1382. Eine Kuh mit Fliegerbrille

Eine Kuh mit Fliegerbrille

»Können wir einen Spaziergang machen?«, fragte Elli. »Es ist so schönes Wetter draußen. Da sollten wir nicht gelangweilt auf dem Sofa sitzen.«
Mama nickte. »Damit habe ich schon gerechnet. Ich habe uns schon einen Picknickkorb gepackt. Wir müssen uns nur noch Schuhe anziehen, dann können wir sofort aufbrechen.
Die Beiden setzten sich ihre großen Sonnenhüte und Sonnenbrillen auf und verließen das Haus.
Schon nach wenigen hundert Metern endete die Stadt. Statt Häusern lagen nun links und rechts der Straße große Felder, Wiesen, Weiden und kleine Wälder. Immer wieder blieb Elli stehen und machte mit ihrem Handy Fotos von kleinen Blumen und Insekten, um sie später ihren Freunden zu schicken.

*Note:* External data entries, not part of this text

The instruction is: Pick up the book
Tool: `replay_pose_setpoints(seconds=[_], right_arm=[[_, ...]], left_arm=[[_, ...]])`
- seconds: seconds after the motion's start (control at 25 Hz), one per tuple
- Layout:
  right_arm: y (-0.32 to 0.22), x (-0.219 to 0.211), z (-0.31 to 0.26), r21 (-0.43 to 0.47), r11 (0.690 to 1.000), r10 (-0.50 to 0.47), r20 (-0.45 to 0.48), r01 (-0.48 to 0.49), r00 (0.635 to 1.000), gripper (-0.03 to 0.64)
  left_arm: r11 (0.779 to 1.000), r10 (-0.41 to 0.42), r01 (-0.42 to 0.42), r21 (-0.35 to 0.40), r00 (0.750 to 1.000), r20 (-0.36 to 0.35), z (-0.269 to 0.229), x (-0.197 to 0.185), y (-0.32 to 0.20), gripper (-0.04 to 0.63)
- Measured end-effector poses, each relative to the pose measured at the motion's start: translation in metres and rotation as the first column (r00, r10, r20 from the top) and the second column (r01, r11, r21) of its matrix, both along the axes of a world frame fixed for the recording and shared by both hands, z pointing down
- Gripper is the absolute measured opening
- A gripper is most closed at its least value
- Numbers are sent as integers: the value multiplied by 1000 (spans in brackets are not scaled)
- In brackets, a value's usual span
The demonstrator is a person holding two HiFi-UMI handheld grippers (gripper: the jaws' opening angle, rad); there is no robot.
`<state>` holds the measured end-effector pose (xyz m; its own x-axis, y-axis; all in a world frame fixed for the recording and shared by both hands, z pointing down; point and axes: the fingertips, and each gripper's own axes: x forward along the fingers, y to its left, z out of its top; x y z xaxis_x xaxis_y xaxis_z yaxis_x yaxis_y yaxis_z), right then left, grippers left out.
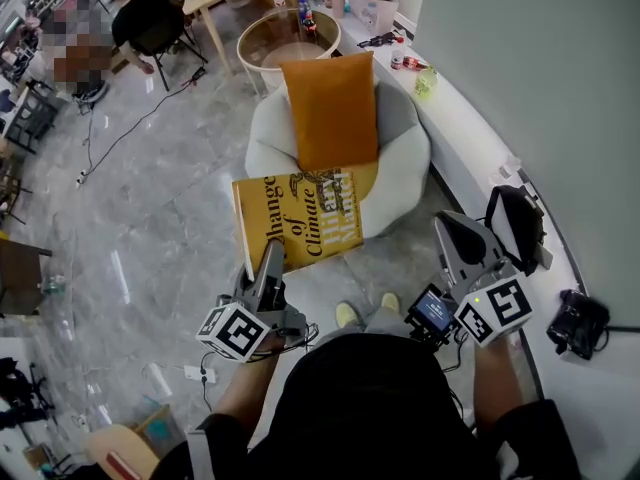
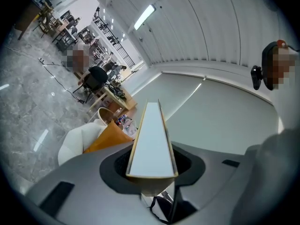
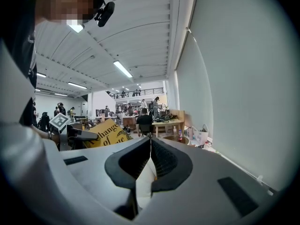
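A yellow hardback book [image 1: 305,218] with dark lettering hangs in the air in front of a white pouf seat. My left gripper [image 1: 270,260] is shut on the book's lower left edge. In the left gripper view the book's pale page edge [image 2: 150,139] runs straight out from between the jaws of my left gripper [image 2: 151,172]. My right gripper [image 1: 455,236] hangs apart at the right, shut, with nothing in it. The right gripper view shows the right gripper's [image 3: 150,142] ribbed pads pressed together, with the book [image 3: 107,134] and left gripper [image 3: 77,135] off to its left.
An orange cushion [image 1: 330,108] leans on the white pouf seat [image 1: 400,163]. Behind it stands a round basket table [image 1: 285,43] with bottles. A white ledge [image 1: 470,118] runs along the right wall with black devices [image 1: 578,323]. A person sits at a desk [image 1: 145,18] far left; cables cross the floor.
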<state>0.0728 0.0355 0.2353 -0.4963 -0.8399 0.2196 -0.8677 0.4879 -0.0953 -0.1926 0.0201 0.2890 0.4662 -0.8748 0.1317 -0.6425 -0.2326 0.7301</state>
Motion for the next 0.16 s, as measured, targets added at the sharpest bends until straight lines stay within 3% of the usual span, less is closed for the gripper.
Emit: replay_pose_setpoints(seconds=[0.16], right_arm=[[-35,6,5,2,1000,1,3,-1,1000,18]], left_arm=[[1000,-2,2,-1,1000,1,6,6,-33,149]])
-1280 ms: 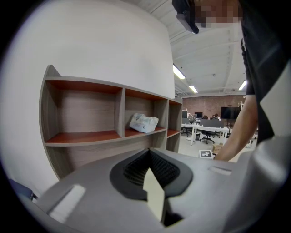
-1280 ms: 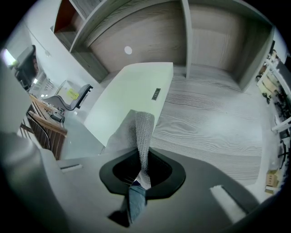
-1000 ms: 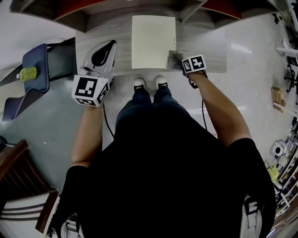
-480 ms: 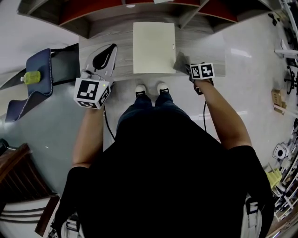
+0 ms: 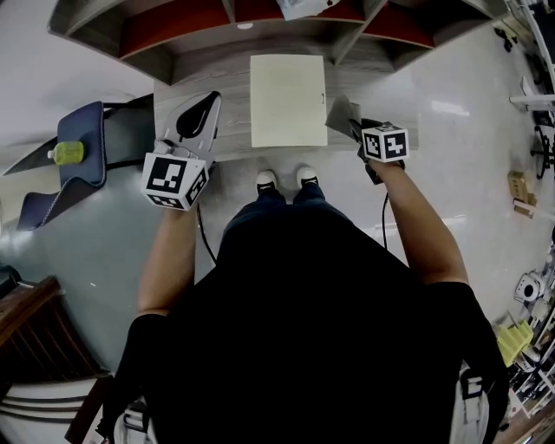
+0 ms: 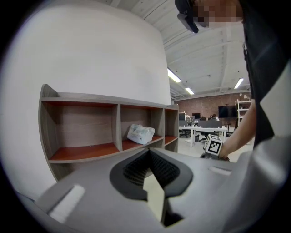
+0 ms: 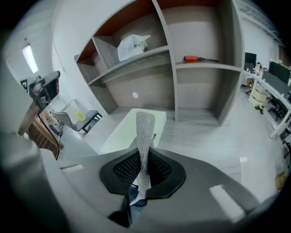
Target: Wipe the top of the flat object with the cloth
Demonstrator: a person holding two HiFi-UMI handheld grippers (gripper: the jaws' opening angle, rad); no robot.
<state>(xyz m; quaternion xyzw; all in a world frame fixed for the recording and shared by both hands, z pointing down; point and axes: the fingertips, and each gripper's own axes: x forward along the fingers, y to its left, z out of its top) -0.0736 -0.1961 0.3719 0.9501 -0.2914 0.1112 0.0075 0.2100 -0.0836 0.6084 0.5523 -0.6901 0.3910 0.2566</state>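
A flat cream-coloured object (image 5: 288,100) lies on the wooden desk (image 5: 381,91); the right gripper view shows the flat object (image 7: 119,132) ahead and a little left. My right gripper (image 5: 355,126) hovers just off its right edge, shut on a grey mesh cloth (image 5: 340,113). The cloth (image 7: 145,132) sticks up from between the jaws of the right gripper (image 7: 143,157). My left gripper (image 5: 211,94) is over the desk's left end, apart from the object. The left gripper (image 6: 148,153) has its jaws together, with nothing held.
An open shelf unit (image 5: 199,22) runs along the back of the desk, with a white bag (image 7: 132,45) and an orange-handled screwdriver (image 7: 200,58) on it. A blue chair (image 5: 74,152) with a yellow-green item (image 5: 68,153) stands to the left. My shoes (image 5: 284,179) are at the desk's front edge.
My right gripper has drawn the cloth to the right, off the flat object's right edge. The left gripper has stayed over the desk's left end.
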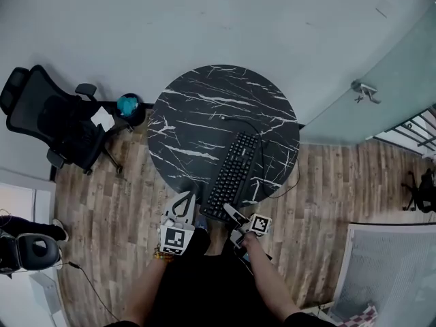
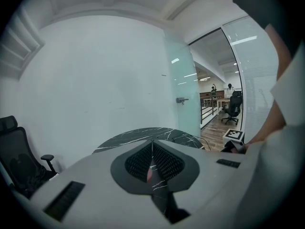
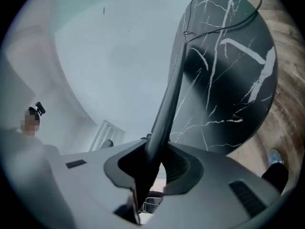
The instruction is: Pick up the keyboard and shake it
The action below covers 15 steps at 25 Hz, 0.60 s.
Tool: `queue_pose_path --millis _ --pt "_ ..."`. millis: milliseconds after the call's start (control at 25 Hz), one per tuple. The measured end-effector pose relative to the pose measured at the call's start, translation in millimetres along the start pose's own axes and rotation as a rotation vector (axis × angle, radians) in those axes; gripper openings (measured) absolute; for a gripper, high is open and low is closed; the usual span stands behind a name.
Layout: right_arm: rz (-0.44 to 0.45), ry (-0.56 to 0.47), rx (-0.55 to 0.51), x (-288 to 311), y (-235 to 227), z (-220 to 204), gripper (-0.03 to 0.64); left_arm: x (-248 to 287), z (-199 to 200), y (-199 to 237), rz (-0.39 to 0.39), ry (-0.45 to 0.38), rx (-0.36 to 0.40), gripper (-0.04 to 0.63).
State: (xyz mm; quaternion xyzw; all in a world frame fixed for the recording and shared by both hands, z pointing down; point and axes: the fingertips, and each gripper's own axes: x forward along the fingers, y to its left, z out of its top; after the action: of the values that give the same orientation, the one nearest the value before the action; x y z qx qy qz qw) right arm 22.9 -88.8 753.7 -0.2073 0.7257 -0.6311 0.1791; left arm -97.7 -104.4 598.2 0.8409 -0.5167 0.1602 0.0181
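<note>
Keyboard (image 1: 235, 176) is pinched at its end nearest the table (image 1: 197, 107) rim by right gripper (image 1: 230, 214); left gripper (image 1: 183, 201), pressed together, hangs beside that rim.

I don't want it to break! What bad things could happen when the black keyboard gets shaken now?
1. The right gripper pinches the black keyboard at its near end only. The long rest sticks out, so shaking might twist it loose and drop it onto the round black marble table.
2. Its thin black cable trails across the table and could snag or pull tight.
3. The left gripper is shut and empty, so it gives no support.
</note>
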Motion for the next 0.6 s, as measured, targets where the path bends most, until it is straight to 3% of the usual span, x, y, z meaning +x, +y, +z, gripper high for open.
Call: queue_pose_path --millis 320,440,520,600 --pt "0.003 0.034 -0.215 -4.1 48.6 15.5 0.095 4.7 13.0 6.6 0.001 -0.046 -0.015 0.02" --pt "0.028 0.039 -0.254 -10.5 75.1 19.8 0.097 7.2 22.3 14.7 -0.025 -0.085 -0.111 0.02" --pt "0.058 0.049 -0.287 -15.2 97.1 22.7 0.097 19.4 29.3 17.7 -0.124 -0.089 -0.21 0.02" --pt "0.081 0.076 -0.336 -20.7 113.4 25.2 0.097 39.3 42.9 14.9 -0.292 -0.099 -0.282 0.046"
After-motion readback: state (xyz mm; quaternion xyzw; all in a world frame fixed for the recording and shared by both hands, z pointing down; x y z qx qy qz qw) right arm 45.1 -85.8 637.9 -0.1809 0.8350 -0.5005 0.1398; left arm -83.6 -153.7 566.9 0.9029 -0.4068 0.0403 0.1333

Unter einer großen Eiche am Waldrand breitete Mama die Picknickdecke aus. Sie aßen leckere Schokomuffins, tranken Kakao und legten sich danach für eine ganze Weile hin, um in den vorbei schwebenden Schäfchenwolken Figuren zu erkennen. Mal sah Mama eine Schnecke, mal Elli einen Teddy oder Drachen. Es war ein unglaublich schöner Nachmittag.
»Schau mal, Mama!«, rief Elli plötzlich begeistert. »Das ist ja irre. Ich sehe eine Kuh, die eine Fliegerbrille vor den Augen und einem roten Schal um den Hals trägt. So etwas Verrücktes habe ich noch nie gesehen.«
Mama stutzte. Eine Kuh mit Fliegerbrille und Schal? Ein roter Schal in einer weißen Schäfchenwolke? »Bist du dir da sicher?« Mama sah hin und her, suchte jede einzelne Wolke ab, konnte aber nichts finden, das einer Kuh auch nur ähnlich sah. »Ich sehe gar keine Kuh. Wo ist sie denn?«
Elli seufzte. »Da drüben. Die ist doch gar nicht zu übersehen. Schau doch mal.«
Mama suchte ein zweites Mal den Himmel ab. Wo sah ihre Tochter denn diesen roten Schal? Für rotes Licht durch die Sonne war es noch viel zu früh. Am Horizont war aber auch kein rotes Haus oder Dach zu sehen. »Du musst dich irren. Ich sehe da nichts.« Mama dachte kurz nach. »Vielleicht habe ich auch einfach nicht genug Fantasie, um die Kuh zu sehen.«
Elli lachte. »Fantasie? Wofür? Die Kuh kann man ganz klar und deutlich sehen.«
Ein letztes Mal blickte Mama über den Himmel hinweg. Sie fand keine Kuh und gab auf. »Ach, da drüben. Ja, jetzt sehe ich sie auch.« Es war ihr schrecklich peinlich, ihre Tochter anzulügen. Sie wollte sich aber auch keine Blöße geben. »Dafür sehe ich jetzt aber eine große Schildkröte, die gerade einen dicken Haufen macht.«
Doch dafür hatte Elli keine Augen. Sie schaute nämlich nicht zum Himmel hinauf, sondern zur Weide, auf der nur wenige Meter entfernt eine Kuh stand, die ein letztes Mal ihre Fliegerbrille kontrollierte, ihren roten Schal mit einer Schleife festzog und ihr zuzwinkerte. Dann hob sie winkend ab und verschwand muhend hinter dem nächsten Hügel.